**TASK TO COMPLETE**
Repeat the whole listing below with nothing added or dropped.

**SUPPLIED MATERIAL**
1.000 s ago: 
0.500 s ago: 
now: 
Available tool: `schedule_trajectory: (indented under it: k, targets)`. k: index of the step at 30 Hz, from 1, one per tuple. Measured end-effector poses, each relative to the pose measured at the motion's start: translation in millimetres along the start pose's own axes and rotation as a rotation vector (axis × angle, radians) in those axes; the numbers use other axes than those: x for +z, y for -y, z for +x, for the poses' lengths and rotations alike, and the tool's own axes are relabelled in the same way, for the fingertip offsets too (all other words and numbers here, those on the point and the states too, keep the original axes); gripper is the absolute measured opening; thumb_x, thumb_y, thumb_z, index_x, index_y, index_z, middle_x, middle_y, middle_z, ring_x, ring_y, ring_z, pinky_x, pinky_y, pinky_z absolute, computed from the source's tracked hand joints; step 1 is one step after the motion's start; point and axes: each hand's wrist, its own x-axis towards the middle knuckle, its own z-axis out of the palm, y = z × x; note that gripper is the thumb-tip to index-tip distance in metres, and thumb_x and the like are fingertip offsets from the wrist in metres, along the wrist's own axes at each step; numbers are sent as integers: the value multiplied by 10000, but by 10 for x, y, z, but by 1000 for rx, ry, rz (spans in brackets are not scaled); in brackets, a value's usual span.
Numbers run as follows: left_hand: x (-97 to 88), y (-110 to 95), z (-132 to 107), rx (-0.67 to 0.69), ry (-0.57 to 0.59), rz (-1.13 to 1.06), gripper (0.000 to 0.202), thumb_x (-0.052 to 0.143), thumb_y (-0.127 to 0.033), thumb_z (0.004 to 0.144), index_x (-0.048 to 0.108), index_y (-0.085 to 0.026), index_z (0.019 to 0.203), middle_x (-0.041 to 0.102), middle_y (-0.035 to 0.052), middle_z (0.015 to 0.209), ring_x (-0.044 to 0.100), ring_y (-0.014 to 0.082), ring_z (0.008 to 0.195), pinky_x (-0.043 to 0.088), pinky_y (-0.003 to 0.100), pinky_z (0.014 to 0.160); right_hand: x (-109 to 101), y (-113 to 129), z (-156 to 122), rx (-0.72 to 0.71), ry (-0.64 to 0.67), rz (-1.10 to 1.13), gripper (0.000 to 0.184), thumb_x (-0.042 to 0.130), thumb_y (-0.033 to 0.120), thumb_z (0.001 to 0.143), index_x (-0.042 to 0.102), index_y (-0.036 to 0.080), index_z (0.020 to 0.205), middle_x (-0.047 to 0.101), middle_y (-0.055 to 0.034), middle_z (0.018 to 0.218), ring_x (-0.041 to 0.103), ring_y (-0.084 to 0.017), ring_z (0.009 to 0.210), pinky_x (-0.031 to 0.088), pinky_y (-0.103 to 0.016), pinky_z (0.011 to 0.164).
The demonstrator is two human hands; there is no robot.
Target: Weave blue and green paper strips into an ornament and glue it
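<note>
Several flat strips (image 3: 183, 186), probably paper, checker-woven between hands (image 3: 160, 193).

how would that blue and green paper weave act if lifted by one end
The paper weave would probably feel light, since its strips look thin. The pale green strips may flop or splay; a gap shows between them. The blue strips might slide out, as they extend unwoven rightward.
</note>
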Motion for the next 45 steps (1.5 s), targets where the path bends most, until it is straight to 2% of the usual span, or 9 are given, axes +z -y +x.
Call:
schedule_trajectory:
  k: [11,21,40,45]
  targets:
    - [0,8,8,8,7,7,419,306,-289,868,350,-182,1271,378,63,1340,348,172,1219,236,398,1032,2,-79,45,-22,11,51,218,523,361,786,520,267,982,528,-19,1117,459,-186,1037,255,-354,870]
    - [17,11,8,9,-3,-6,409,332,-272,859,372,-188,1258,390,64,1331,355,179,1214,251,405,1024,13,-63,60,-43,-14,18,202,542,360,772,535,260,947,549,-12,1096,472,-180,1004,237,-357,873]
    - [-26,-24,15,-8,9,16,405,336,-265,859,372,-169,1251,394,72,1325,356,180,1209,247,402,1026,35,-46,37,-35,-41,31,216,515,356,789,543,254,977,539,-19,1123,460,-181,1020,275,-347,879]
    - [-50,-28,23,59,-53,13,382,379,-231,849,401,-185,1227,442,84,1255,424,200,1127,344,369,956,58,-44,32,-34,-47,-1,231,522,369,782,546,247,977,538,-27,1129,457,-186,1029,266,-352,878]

**EXERCISE RESULT**
1.000 s ago: 
0.500 s ago: 
now: 
Available tool: `schedule_trajectory: (indented under it: k, targets)`. k: index of the step at 30 Hz, from 1, one per tuple. Measured end-effector poses, each relative to the pose measured at the motion's start: translation in millimetres along the start pose's own axes and rotation as a rotation vector (axis × angle, radians) in those axes; the numbers use other axes than those: x for +z, y for -y, z for +x, for the poses' lengths and rotations alike, and the tool's own axes are relabelled in the same way, for the fingertip offsets too (all other words and numbers here, those on the point and the states too, keep the original axes); gripper is the absolute measured opening; thumb_x, thumb_y, thumb_z, index_x, index_y, index_z, middle_x, middle_y, middle_z, ring_x, ring_y, ring_z, pinky_x, pinky_y, pinky_z absolute, computed from the source's tracked hand joints; step 1 is one step after the motion's start; point and axes: each hand's wrist, its own x-axis towards the middle knuckle, its own z-axis out of the palm, y = z × x; note that gripper is the thumb-tip to index-tip distance in metres, and thumb_x and the like are fingertip offsets from the wrist in metres, along the wrist's own axes at each step; numbers are sent as integers: the value multiplied by 10000, but by 10 for x, y, z, but by 1000 for rx, ry, rz (spans in brackets are not scaled); in brackets, a value's usual span.
Numbers run as follows: left_hand: x (-97 to 88), y (-110 to 95), z (-132 to 107), rx (-0.67 to 0.69), ry (-0.57 to 0.59), rz (-1.13 to 1.06), gripper (0.000 to 0.202), thumb_x (-0.052 to 0.143), thumb_y (-0.127 to 0.033), thumb_z (0.004 to 0.144), index_x (-0.048 to 0.108), index_y (-0.085 to 0.026), index_z (0.019 to 0.203), middle_x (-0.041 to 0.102), middle_y (-0.035 to 0.052), middle_z (0.015 to 0.209), ring_x (-0.044 to 0.100), ring_y (-0.014 to 0.082), ring_z (0.008 to 0.195), pinky_x (-0.043 to 0.088), pinky_y (-0.003 to 0.100), pinky_z (0.014 to 0.160); right_hand: x (-109 to 101), y (-113 to 129), z (-156 to 122), rx (-0.72 to 0.71), ry (-0.64 to 0.67), rz (-1.10 to 1.13), gripper (0.000 to 0.184), thumb_x (-0.042 to 0.130), thumb_y (-0.033 to 0.120), thumb_z (0.001 to 0.143), index_x (-0.042 to 0.102), index_y (-0.036 to 0.080), index_z (0.020 to 0.205), middle_x (-0.047 to 0.101), middle_y (-0.055 to 0.034), middle_z (0.018 to 0.218), ring_x (-0.041 to 0.103), ring_y (-0.084 to 0.017), ring_z (0.009 to 0.210), pinky_x (-0.031 to 0.088), pinky_y (-0.103 to 0.016), pinky_z (0.011 to 0.164).
The demonstrator is two human hands; there is no robot.
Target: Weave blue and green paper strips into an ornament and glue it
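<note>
Several flat strips (image 3: 183, 186), probably paper, checker-woven between hands (image 3: 160, 193).

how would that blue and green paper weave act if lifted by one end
The paper weave would probably feel light, since its strips look thin. The pale green strips may flop or splay; a gap shows between them. The blue strips might slide out, as they extend unwoven rightward.
</note>
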Motion for the next 45 steps (1.5 s), targets where the path bends most, until it is straight to 2% of the usual span, or 9 are given, axes +z -y +x.
Call:
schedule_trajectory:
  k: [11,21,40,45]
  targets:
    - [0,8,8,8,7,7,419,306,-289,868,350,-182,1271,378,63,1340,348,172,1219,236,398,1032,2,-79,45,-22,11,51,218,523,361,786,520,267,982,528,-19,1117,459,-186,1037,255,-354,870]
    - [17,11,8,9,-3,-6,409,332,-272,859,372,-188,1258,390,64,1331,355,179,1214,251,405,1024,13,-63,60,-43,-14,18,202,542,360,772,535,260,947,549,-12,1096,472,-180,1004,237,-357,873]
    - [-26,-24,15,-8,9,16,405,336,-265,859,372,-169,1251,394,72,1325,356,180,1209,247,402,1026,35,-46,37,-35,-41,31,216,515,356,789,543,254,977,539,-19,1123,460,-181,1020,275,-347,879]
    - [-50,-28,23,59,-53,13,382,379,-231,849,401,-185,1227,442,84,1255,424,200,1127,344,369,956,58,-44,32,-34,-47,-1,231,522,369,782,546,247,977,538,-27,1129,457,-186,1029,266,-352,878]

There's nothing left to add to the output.